Os senadores também aprovaram, com 60 votos a favor, nenhum contra e nenhuma abstenção, a emenda apresentada por Pimentel para incluir os advogados na Tabela 4 do Simples, que abrange o setor de serviços. As outras tabelas do regime abrangem a indústria, o comércio e os serviços de locação de bens móveis.
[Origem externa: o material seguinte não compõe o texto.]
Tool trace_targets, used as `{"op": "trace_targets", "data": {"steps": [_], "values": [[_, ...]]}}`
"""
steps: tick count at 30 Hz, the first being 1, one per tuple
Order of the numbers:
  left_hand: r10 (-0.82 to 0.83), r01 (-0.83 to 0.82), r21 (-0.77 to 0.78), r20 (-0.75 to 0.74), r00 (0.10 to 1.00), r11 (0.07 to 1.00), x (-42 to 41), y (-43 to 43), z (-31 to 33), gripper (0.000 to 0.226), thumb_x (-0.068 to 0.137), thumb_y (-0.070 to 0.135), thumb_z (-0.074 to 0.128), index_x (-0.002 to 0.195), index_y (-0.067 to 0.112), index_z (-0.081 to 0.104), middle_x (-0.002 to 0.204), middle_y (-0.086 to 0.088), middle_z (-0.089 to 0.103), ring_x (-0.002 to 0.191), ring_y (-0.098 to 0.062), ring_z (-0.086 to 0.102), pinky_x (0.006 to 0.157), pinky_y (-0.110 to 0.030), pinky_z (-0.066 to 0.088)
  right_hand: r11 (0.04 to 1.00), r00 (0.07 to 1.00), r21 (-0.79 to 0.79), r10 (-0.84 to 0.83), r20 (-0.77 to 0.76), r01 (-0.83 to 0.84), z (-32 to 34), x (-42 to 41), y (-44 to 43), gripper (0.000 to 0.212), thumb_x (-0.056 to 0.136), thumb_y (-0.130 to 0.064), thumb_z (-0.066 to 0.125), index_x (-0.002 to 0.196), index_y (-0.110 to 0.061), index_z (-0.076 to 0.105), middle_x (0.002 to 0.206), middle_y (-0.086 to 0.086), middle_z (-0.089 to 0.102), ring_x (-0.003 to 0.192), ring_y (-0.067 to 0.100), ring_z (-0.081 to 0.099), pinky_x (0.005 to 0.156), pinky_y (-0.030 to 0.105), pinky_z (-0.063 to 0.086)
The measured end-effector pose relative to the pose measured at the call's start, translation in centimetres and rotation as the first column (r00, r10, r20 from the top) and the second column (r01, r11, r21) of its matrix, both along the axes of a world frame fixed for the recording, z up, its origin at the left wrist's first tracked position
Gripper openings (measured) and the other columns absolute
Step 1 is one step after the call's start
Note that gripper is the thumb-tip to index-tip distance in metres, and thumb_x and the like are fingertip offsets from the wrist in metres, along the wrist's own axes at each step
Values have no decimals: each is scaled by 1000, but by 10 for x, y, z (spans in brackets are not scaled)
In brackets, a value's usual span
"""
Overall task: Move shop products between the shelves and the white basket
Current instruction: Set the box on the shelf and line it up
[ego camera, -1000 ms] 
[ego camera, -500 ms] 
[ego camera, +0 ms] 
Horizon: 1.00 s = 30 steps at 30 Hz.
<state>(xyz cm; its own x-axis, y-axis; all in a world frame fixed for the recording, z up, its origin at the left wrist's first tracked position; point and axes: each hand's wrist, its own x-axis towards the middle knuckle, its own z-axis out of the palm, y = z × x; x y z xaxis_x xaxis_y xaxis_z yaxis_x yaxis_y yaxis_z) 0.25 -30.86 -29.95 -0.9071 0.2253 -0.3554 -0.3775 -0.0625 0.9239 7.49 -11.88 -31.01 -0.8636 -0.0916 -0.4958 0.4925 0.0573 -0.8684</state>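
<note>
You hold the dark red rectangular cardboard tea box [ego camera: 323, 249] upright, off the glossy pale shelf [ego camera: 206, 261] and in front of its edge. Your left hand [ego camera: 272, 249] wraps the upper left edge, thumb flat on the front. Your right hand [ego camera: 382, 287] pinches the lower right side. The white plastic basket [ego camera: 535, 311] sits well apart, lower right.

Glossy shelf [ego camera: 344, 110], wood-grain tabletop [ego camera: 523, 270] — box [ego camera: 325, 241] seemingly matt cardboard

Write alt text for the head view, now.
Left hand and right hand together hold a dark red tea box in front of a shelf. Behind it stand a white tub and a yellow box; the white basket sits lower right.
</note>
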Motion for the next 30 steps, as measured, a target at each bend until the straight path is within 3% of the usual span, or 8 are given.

Pelo menos 25 senadores pediram a palavra, durante a discussão da matéria, para apoiar e destacar a importância da inclusão dos serviços advocatícios no Simples Nacional, inclusive o presidente do Senado Renan Calheiros. Em seu discurso, ele parabenizou Marcus Vinicius Furtado Coêlho pela vitória da categoria. O presidente do Senado acrescentou que a entidade e seu presidente vêm lutando por essa medida há muito tempo.
A proposta tramitava em conjunto com outros sete projetos de lei que acrescentam atividades ao sistema, mas, atendendo a pedido da ­Ordem dos Advogados do Brasil, Ciro Nogueira solicitou a separação da proposta para agilizar a tramitação. No último dia 25 de junho, o Plenário do Senado aprovou o requerimento de urgência para votação do projeto.
Também buscam inclusão no Simples, entre outras categorias, os corretores de imóveis, médicos, dentistas, engenheiros, jornalistas, arquitetos, psicólogos, despachantes, tradutores, profissionais de educação física, corretores de seguro, representantes comerciais e publicitários.
Criado em 2006, o Simples Nacional está em vigor desde julho de 2007, substituindo o antigo Simples Federal, que vigorava desde 1996. Também conhecido como Supersimples, o regime permite o recolhimento, em uma única guia, de impostos e contribuições federais, estaduais e municipais, além da contribuição para as entidades privadas de serviço social e de formação profissional vinculadas ao sistema sindical.